Effective corporate governance is an essential part of our identity. The framework for this is provided by, first and foremost, the German Stock Corporation Act and the German Corporate Governance Code. Since our share is listed on the New York Stock Exchange, we are also subject to the relevant U.S. capital market legislation as well as the rules of the Securities and Exchange Commission (SEC) and New York Stock Exchange (NYSE).

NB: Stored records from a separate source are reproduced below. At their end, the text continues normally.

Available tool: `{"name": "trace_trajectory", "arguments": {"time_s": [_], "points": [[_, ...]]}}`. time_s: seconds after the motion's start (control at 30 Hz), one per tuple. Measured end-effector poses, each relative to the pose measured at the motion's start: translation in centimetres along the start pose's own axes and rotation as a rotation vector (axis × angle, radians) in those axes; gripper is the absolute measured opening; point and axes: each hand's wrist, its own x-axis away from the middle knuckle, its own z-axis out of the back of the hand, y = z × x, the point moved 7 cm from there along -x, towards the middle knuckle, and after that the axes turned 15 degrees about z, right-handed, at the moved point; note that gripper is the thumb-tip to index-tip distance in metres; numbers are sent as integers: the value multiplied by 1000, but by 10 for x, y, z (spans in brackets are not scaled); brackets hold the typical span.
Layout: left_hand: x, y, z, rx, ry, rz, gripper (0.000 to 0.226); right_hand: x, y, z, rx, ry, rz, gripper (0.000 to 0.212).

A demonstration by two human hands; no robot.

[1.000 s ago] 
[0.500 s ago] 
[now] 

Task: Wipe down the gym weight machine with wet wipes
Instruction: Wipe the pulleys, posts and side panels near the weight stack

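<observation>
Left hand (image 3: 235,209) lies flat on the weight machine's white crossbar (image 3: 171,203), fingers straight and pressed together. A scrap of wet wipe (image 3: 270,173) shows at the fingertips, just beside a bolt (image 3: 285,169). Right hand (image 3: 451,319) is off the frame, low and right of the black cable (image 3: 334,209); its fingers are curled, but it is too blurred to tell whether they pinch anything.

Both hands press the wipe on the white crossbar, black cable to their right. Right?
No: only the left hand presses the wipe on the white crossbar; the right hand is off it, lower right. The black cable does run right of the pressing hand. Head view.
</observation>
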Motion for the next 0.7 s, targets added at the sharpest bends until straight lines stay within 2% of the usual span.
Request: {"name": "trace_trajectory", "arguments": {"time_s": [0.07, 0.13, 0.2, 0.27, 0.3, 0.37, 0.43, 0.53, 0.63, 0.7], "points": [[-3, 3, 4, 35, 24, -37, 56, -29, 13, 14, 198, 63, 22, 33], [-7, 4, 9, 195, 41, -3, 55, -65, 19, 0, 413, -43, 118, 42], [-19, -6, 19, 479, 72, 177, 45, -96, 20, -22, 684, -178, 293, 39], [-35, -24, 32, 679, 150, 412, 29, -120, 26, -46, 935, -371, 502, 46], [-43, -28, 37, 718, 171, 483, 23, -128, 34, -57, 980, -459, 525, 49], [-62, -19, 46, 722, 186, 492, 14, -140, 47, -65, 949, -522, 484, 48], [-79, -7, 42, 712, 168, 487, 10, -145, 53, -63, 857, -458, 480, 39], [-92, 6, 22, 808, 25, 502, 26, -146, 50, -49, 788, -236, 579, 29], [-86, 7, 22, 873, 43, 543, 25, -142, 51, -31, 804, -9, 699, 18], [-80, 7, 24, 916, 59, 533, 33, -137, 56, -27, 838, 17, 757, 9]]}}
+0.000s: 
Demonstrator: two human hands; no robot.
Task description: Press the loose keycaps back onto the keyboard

We ensure the responsible, value-driven management and control of Deutsche Bank through our system of corporate governance, which has four key elements: good relations with shareholders; effective cooperation between the Management Board and Supervisory Board; a system of performance-related compensation; and transparent, timely reporting.

Changes in 2006

Effective May 3, 2006, Rolf-E. Breuer resigned as Chairman of the Supervisory Board. His successor is Clemens Börsig, who had hitherto served as Group Chief Financial and Risk Officer. Furthermore, the Supervisory Board appointed Anthony Di Iorio and Hugo Bänziger as new members of the Management Board, effective May 4, 2006. As Chief Financial Officer, Mr. Di Iorio is in charge of finance, and Dr. Bänziger in his capacity as Chief Risk Officer is responsible for risk and capital management. Management Board member Tessen von Heydebreck was named Corporate Governance Officer. The Management Board Compensation Disclosure Act applies for the first time for the financial year 2006, and we thus enhanced our previously instituted individualized disclosure with additional information.